## Requirement
All of the records must be set down again word for word.

## Dataset content

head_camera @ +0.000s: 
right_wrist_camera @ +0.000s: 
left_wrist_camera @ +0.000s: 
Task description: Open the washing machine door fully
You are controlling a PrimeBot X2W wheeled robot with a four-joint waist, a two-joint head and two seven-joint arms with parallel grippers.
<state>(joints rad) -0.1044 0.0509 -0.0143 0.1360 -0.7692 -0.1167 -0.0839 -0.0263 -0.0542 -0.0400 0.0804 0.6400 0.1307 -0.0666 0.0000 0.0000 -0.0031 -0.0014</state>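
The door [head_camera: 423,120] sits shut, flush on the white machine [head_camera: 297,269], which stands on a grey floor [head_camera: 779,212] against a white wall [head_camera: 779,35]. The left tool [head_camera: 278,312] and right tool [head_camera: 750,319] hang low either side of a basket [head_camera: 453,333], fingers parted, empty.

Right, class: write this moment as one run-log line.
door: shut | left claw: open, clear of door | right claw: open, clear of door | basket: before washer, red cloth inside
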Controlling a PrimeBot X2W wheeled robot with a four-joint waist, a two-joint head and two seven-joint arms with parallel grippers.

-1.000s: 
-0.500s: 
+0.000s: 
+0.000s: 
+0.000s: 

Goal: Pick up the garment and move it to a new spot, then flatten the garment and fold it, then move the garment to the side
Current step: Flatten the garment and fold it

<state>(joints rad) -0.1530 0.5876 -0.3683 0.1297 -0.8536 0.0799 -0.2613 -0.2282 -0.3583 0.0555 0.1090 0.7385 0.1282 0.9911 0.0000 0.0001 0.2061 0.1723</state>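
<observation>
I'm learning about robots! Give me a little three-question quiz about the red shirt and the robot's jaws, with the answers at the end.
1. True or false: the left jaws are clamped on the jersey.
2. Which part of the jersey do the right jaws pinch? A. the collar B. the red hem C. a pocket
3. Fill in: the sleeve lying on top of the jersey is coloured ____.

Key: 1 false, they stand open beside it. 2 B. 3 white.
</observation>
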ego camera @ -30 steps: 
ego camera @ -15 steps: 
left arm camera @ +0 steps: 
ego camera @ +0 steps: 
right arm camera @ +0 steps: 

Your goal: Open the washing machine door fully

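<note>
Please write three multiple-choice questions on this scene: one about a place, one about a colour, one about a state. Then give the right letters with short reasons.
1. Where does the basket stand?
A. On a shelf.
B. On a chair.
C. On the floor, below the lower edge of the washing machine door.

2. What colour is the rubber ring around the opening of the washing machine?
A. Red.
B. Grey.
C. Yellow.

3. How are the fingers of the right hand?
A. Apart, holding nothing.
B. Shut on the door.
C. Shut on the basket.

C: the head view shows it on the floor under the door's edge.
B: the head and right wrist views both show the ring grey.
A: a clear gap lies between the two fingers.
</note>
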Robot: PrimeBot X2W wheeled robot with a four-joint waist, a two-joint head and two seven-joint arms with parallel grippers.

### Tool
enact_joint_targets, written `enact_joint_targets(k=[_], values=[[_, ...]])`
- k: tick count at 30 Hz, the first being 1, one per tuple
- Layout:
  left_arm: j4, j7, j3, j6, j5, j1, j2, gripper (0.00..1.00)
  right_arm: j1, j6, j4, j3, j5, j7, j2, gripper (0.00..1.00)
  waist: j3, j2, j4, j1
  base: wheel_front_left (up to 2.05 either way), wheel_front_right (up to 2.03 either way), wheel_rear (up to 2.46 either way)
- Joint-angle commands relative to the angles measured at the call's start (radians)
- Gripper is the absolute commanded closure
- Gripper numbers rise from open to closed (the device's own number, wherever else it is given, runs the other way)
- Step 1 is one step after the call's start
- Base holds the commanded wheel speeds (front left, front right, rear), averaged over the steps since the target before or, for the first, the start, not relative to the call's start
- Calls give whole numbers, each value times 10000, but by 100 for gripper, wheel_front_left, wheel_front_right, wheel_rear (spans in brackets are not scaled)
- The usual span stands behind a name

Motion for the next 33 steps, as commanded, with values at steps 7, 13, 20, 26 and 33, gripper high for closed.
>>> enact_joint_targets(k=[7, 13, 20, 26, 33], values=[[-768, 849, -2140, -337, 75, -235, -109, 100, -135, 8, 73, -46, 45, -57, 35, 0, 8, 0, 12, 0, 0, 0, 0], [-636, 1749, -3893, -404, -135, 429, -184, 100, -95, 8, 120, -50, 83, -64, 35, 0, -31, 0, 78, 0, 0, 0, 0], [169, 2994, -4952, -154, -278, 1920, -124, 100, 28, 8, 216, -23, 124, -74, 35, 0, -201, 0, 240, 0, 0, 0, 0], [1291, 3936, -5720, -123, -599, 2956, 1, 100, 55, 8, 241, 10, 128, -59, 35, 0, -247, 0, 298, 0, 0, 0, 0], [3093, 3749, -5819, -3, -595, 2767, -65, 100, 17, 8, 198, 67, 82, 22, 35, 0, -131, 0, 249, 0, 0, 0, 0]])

## Your solution
head_camera @ +0.000s: 
right_wrist_camera @ +0.000s: 
left_wrist_camera @ +0.000s: 
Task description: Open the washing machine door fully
You are controlling a PrimeBot X2W wheeled robot with a four-joint waist, a two-joint head and two seven-joint arms with parallel grippers.
<state>(joints rad) -0.1044 0.0509 -0.0143 0.1360 -0.7692 -0.1167 -0.0839 -0.0263 -0.0542 -0.0400 0.0804 0.6400 0.1307 -0.0666 0.0000 0.0000 -0.0031 -0.0014</state>
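The door [head_camera: 423,120] sits shut, flush on the white machine [head_camera: 297,269], which stands on a grey floor [head_camera: 779,212] against a white wall [head_camera: 779,35]. The left tool [head_camera: 278,312] and right tool [head_camera: 750,319] hang low either side of a basket [head_camera: 453,333], fingers parted, empty.

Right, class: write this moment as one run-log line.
door: shut | left claw: open, clear of door | right claw: open, clear of door | basket: before washer, red cloth inside
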Controlling a PrimeBot X2W wheeled robot with a four-joint waist, a two-joint head and two seven-joint arms with parallel grippers.

-1.000s: 
-0.500s: 
+0.000s: 
+0.000s: 
+0.000s: 

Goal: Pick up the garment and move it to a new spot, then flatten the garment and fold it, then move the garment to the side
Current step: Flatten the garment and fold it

<state>(joints rad) -0.1530 0.5876 -0.3683 0.1297 -0.8536 0.0799 -0.2613 -0.2282 -0.3583 0.0555 0.1090 0.7385 0.1282 0.9911 0.0000 0.0001 0.2061 0.1723</state>
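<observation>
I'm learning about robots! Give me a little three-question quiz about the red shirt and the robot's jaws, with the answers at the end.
1. True or false: the left jaws are clamped on the jersey.
2. Which part of the jersey do the right jaws pinch? A. the collar B. the red hem C. a pocket
3. Fill in: the sleeve lying on top of the jersey is coloured ____.

Key: 1 false, they stand open beside it. 2 B. 3 white.
</observation>
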ego camera @ -30 steps: 
ego camera @ -15 steps: 
left arm camera @ +0 steps: 
ego camera @ +0 steps: 
right arm camera @ +0 steps: 

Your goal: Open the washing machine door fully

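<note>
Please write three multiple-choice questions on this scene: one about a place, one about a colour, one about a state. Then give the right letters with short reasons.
1. Where does the basket stand?
A. On a shelf.
B. On a chair.
C. On the floor, below the lower edge of the washing machine door.

2. What colour is the rubber ring around the opening of the washing machine?
A. Red.
B. Grey.
C. Yellow.

3. How are the fingers of the right hand?
A. Apart, holding nothing.
B. Shut on the door.
C. Shut on the basket.

C: the head view shows it on the floor under the door's edge.
B: the head and right wrist views both show the ring grey.
A: a clear gap lies between the two fingers.
</note>
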Robot: PrimeBot X2W wheeled robot with a four-joint waist, a two-joint head and two seven-joint arms with parallel grippers.

### Tool
enact_joint_targets, written `enact_joint_targets(k=[_], values=[[_, ...]])`
- k: tick count at 30 Hz, the first being 1, one per tuple
- Layout:
  left_arm: j4, j7, j3, j6, j5, j1, j2, gripper (0.00..1.00)
  right_arm: j1, j6, j4, j3, j5, j7, j2, gripper (0.00..1.00)
  waist: j3, j2, j4, j1
  base: wheel_front_left (up to 2.05 either way), wheel_front_right (up to 2.03 either way), wheel_rear (up to 2.46 either way)
- Joint-angle commands relative to the angles measured at the call's start (radians)
- Gripper is the absolute commanded closure
- Gripper numbers rise from open to closed (the device's own number, wherever else it is given, runs the other way)
- Step 1 is one step after the call's start
- Base holds the commanded wheel speeds (front left, front right, rear), averaged over the steps since the target before or, for the first, the start, not relative to the call's start
- Calls give whole numbers, each value times 10000, but by 100 for gripper, wheel_front_left, wheel_front_right, wheel_rear (spans in brackets are not scaled)
- The usual span stands behind a name

Motion for the next 33 steps, as commanded, with values at steps 7, 13, 20, 26 and 33, gripper high for closed.
>>> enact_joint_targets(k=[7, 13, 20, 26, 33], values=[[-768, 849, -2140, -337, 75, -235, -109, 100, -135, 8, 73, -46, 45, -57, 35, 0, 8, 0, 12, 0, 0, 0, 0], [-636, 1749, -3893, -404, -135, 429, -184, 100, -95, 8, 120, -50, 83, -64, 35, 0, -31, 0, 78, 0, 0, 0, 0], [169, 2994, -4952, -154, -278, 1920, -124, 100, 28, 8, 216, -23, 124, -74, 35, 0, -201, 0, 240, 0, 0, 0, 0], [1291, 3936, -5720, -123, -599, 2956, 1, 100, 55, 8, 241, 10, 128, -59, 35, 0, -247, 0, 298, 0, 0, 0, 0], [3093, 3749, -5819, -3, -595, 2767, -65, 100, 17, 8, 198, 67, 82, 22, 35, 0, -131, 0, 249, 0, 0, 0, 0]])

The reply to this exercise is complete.